Las Vegas, Jan 5, 2026, 15:39 (PST)
Nvidia CEO Jensen Huang said at CES in Las Vegas on Monday that the company’s next-generation Vera Rubin AI platform is in full production and can deliver five times the artificial-intelligence computing of its previous chips when running chatbots and other applications. He said Rubin uses a proprietary kind of data to reach that gain, adding: “This is how we were able to deliver such a gigantic step up in performance.” The push comes as rivals such as Advanced Micro Devices and in-house chips from customers like Alphabet’s Google compete more aggressively for the market of running trained AI models at scale. Reuters
Rubin is Nvidia’s next major data-center platform after Blackwell, and the CES launch is an early marker for cloud and enterprise buyers lining up 2026 capacity. Demand is shifting from training large models to inference — the stage where companies deploy AI to answer user queries in real time — and that is where latency and cost per response become central. The Verge
Nvidia has said Rubin-based products will be available through partners in the second half of 2026, giving customers a timetable as they plan data-center builds. Much of the attention around the launch has centered on Nvidia’s pledge to lower cost per token, the chunks of text AI systems generate and consume. Tom’s Hardware
Nvidia said the Rubin platform combines six chips — the Vera CPU, Rubin GPU, NVLink 6 switch, ConnectX-9 networking chip, BlueField-4 data processor and a Spectrum-6 Ethernet switch — designed as a single system rather than standalone parts. Its flagship NVL72 configuration links 72 graphics processing units, or GPUs, with 36 central processing units, or CPUs, in a rack-scale server. Nvidia said Rubin can cut inference token costs by up to 10 times and train mixture-of-experts models — systems that route tasks to specialized sub-models — with four times fewer GPUs than its Blackwell platform. NVIDIA Newsroom
In a technical briefing, Nvidia described Rubin as an “AI factory” design that treats the whole rack, not a single server, as the unit of computing to keep performance steady when systems are fully loaded. The company said it is building end-to-end encryption and other security features into the rack to protect proprietary data used for training and inference. NVIDIA Developer
Nvidia also unveiled a BlueField-4-based storage platform aimed at “context memory” — the key-value cache that helps chatbots keep track of long conversations. The company said the system can boost tokens-per-second throughput and power efficiency by up to five times versus traditional storage by sharing that context across clusters of AI servers.

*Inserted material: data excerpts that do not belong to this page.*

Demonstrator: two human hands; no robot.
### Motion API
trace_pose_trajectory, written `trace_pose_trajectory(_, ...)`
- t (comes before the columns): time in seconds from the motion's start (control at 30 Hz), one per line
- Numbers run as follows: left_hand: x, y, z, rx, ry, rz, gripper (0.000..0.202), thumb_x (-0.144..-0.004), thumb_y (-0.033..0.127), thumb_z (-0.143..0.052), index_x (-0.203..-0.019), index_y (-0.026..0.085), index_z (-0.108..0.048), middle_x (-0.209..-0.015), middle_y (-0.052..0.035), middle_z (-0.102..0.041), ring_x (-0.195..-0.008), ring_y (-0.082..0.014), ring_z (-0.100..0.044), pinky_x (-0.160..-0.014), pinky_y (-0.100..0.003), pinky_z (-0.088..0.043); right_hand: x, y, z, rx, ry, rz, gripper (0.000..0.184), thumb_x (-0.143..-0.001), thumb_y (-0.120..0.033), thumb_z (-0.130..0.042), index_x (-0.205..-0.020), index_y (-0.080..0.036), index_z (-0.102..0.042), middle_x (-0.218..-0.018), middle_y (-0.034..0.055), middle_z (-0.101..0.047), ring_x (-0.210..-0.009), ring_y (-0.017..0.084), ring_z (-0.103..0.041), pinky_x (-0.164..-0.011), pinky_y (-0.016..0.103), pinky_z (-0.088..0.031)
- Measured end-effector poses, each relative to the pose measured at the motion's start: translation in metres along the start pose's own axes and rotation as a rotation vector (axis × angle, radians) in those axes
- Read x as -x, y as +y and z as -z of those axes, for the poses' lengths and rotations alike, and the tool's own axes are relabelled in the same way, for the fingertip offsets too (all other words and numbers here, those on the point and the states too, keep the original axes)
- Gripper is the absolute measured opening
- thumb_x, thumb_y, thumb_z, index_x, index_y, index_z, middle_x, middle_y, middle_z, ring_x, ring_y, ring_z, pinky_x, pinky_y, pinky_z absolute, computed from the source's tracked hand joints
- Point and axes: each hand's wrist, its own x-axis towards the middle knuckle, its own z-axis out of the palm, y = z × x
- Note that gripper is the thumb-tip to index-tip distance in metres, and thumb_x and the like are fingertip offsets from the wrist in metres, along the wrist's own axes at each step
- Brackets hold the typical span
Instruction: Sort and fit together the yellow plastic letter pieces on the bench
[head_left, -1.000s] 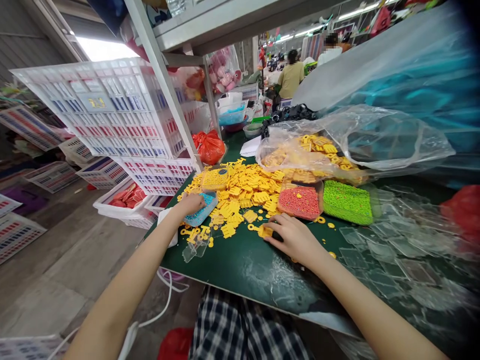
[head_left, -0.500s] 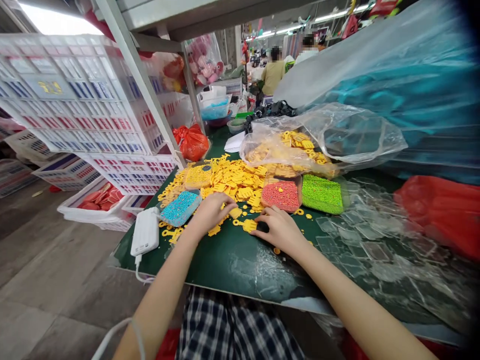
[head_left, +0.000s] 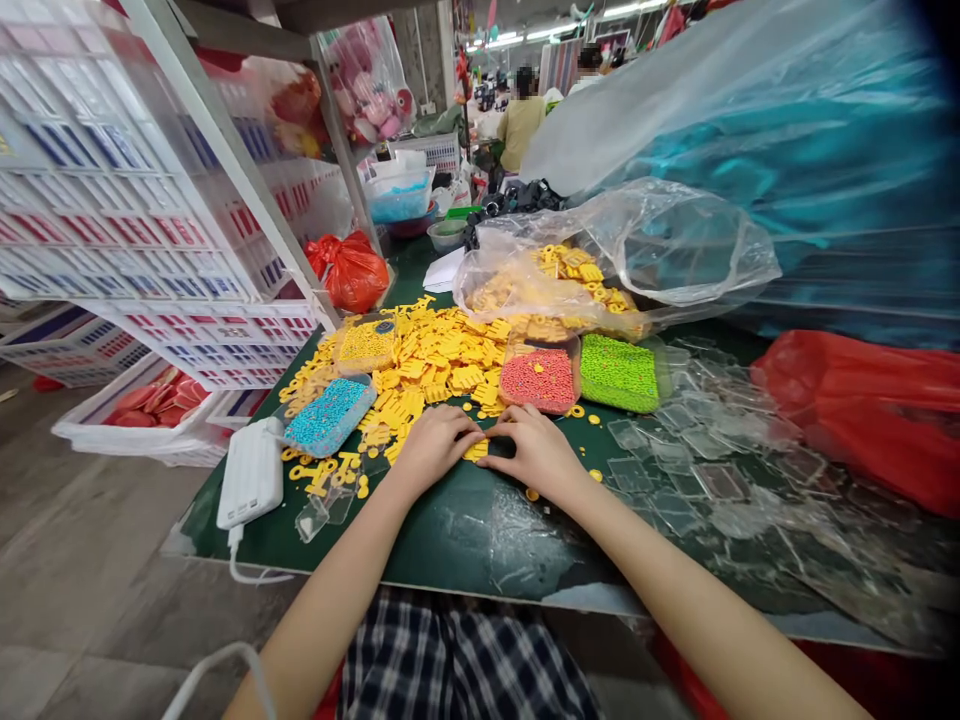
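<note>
My left hand (head_left: 441, 446) and my right hand (head_left: 536, 448) meet fingertip to fingertip over the green table. Between them lies a flat yellow plastic piece (head_left: 476, 451), partly covered by the fingers. The right thumb and forefinger curve around its side. On the left, thumb and fingers are pinched together at its upper edge; what they hold is too small to tell. Just beyond spreads a heap of yellow plastic pieces (head_left: 442, 350), some with fork-like prongs. Around it stand clear boxes of small beads: blue (head_left: 330, 415), yellow (head_left: 367, 345), red (head_left: 540, 380) and green (head_left: 619, 373).
Clear plastic squares (head_left: 720, 480) are scattered at the right, near a red bag (head_left: 862, 410). A white power bank (head_left: 251, 472) with a cable sits at the left edge. Behind are an open clear bag (head_left: 517, 285) of yellow pieces and stacked white crates (head_left: 217, 330). People sit far back.
My left hand has come in toward my right, and their fingertips now meet over the yellow piece. The view has shifted slightly, so the surroundings sit further left.
</note>
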Motion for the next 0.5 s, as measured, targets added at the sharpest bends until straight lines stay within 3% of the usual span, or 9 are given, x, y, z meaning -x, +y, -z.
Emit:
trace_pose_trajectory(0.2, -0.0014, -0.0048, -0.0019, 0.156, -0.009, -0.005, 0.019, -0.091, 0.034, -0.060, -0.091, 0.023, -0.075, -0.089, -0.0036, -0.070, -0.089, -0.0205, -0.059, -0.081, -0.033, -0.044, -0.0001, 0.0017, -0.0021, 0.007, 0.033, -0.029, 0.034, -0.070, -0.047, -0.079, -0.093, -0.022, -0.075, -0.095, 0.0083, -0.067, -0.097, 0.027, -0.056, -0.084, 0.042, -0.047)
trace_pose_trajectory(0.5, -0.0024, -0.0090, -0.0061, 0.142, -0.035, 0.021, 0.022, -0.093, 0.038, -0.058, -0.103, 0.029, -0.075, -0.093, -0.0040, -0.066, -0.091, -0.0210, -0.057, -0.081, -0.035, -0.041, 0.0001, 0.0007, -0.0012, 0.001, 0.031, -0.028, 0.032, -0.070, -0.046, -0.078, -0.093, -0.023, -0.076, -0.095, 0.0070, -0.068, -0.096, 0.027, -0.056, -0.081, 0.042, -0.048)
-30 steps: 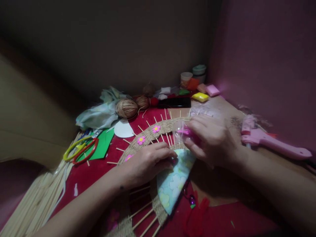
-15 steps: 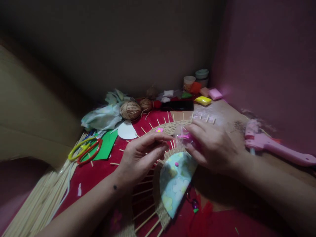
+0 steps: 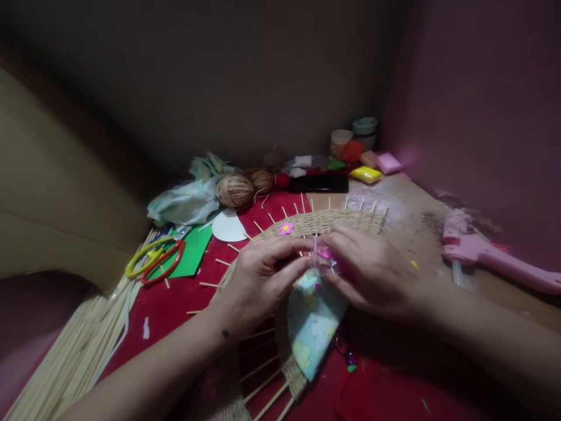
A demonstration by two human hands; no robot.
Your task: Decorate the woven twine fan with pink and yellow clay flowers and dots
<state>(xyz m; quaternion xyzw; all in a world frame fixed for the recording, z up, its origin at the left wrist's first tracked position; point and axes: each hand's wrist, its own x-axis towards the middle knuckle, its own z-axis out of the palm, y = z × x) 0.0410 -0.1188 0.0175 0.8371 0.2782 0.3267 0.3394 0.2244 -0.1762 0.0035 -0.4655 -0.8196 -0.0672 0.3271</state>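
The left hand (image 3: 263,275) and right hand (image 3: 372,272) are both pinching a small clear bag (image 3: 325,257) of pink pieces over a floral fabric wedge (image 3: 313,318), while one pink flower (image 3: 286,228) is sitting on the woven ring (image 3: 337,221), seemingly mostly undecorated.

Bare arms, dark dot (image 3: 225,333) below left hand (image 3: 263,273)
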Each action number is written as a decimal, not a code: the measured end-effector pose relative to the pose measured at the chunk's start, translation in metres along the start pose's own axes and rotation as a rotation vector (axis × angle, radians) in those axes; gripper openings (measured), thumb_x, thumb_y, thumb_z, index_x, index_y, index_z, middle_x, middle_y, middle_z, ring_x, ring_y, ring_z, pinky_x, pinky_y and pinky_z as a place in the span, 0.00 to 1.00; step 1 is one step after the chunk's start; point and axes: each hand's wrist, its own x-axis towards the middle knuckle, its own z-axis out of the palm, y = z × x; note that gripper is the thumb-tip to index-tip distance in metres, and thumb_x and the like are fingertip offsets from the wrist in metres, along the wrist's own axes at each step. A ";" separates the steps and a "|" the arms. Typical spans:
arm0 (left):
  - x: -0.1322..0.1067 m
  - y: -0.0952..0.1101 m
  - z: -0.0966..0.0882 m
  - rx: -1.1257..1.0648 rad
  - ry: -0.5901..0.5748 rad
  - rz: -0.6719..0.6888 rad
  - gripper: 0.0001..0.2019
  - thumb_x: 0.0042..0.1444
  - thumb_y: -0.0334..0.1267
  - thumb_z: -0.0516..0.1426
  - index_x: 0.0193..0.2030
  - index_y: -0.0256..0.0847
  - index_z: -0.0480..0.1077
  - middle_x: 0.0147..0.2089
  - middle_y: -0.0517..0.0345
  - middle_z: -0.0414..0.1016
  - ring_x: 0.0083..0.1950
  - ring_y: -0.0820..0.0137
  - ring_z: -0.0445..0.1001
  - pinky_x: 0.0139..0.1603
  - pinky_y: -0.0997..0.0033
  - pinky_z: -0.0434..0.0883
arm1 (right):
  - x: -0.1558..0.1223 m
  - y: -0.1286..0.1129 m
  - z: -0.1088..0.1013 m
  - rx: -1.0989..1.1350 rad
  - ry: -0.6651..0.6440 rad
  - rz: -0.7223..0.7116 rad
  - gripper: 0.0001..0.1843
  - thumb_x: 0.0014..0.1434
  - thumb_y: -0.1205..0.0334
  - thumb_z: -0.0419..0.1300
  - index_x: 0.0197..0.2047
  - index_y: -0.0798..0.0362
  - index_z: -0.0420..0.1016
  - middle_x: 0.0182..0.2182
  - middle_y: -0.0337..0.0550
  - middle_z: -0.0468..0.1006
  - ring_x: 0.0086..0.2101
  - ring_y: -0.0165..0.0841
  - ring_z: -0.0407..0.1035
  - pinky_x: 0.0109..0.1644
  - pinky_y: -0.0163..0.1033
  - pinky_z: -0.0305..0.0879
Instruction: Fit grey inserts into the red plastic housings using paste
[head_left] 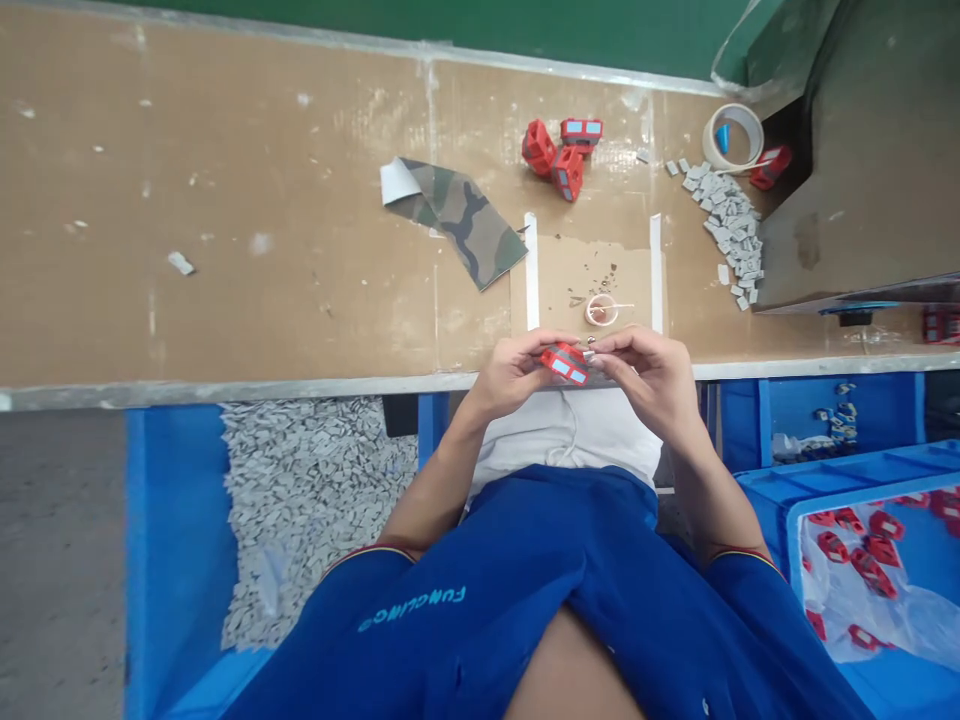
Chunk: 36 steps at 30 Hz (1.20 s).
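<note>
My left hand [514,372] is closed around a small red plastic part with light blue panels [564,363], held just over the near edge of the brown workbench [225,250]. My right hand [651,372] pinches in at the right end of that same part, fingertips pressed together on a tiny grey piece I can barely make out. Both hands meet above my lap. Just beyond them a small round cup [601,311] with a thin stick in it sits on the bench between two white tape strips.
Three finished red parts [562,152] lie at the back, beside a camouflage cloth strip [461,215]. A heap of small grey pieces [731,230] and a tape roll [733,135] sit right. Blue bins hold grey pieces [300,500] on the left and red parts [862,560] on the right.
</note>
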 end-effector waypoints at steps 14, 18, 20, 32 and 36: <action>0.000 0.002 -0.001 0.183 -0.036 0.059 0.20 0.62 0.41 0.68 0.61 0.44 0.81 0.56 0.49 0.86 0.56 0.61 0.86 0.59 0.65 0.80 | 0.003 -0.001 -0.002 -0.231 -0.100 -0.077 0.05 0.67 0.66 0.66 0.38 0.50 0.84 0.33 0.41 0.81 0.33 0.33 0.75 0.37 0.37 0.70; -0.001 0.002 -0.001 0.220 -0.032 0.051 0.19 0.63 0.40 0.67 0.60 0.44 0.81 0.55 0.50 0.87 0.53 0.62 0.87 0.56 0.67 0.81 | -0.004 -0.008 0.003 -0.453 -0.088 -0.163 0.09 0.71 0.66 0.62 0.37 0.51 0.80 0.30 0.40 0.71 0.30 0.31 0.66 0.35 0.37 0.62; -0.001 0.002 -0.002 0.262 -0.037 0.056 0.18 0.63 0.39 0.66 0.60 0.44 0.81 0.54 0.50 0.88 0.52 0.62 0.87 0.55 0.67 0.82 | -0.008 -0.011 0.006 -0.545 -0.095 -0.195 0.11 0.72 0.66 0.59 0.36 0.50 0.77 0.30 0.40 0.68 0.29 0.31 0.62 0.34 0.38 0.58; 0.001 0.006 -0.004 0.301 -0.090 0.034 0.17 0.63 0.39 0.66 0.58 0.43 0.81 0.52 0.49 0.87 0.49 0.64 0.87 0.51 0.69 0.82 | -0.021 0.010 0.007 -0.285 -0.055 -0.119 0.08 0.70 0.67 0.60 0.47 0.51 0.81 0.34 0.42 0.76 0.34 0.32 0.73 0.38 0.36 0.72; 0.000 0.000 -0.002 0.253 -0.039 0.041 0.18 0.62 0.43 0.68 0.57 0.43 0.81 0.54 0.48 0.86 0.50 0.64 0.86 0.51 0.69 0.81 | -0.016 0.020 0.006 -0.090 -0.061 -0.014 0.06 0.69 0.62 0.64 0.44 0.50 0.83 0.38 0.44 0.80 0.37 0.33 0.78 0.39 0.37 0.77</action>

GlobeNewswire
The company said its DGX SuperPOD reference architecture will serve as a blueprint for deploying Rubin-based systems across enterprise and research customers. Nvidia said DGX Rubin systems are designed to reduce the cost of inference token generation while supporting long-context reasoning workloads. NVIDIA Blog
In autonomous vehicles, Nvidia said it is releasing the Alpamayo family of open AI models, simulation tools and datasets to tackle rare “long-tail” driving scenarios that are hard to cover with standard training data. The company said the package is aimed at helping developers build reasoning-based systems that can be tested in simulation before road deployment. NVIDIA Newsroom
Mercedes-Benz said it will launch MB.DRIVE ASSIST PRO in the United States later this year, letting vehicles drive on city streets under driver supervision and challenging Tesla’s Full Self-Driving feature set. Mercedes put the price at $3,950 for three years and said the system uses about 30 sensors feeding a computer capable of 508 trillion operations per second. Nvidia said the new Mercedes-Benz CLA will use its DRIVE AV software and support over-the-air updates. Reuters
The next test for Rubin will be whether customers adopt Nvidia’s proprietary data approach and pay for tightly integrated racks, rather than leaning further into in-house chips or cheaper alternatives. In cars, the technology is still constrained by the requirement that drivers stay alert and ready to intervene, limiting how quickly city-street automation becomes a mass-market feature.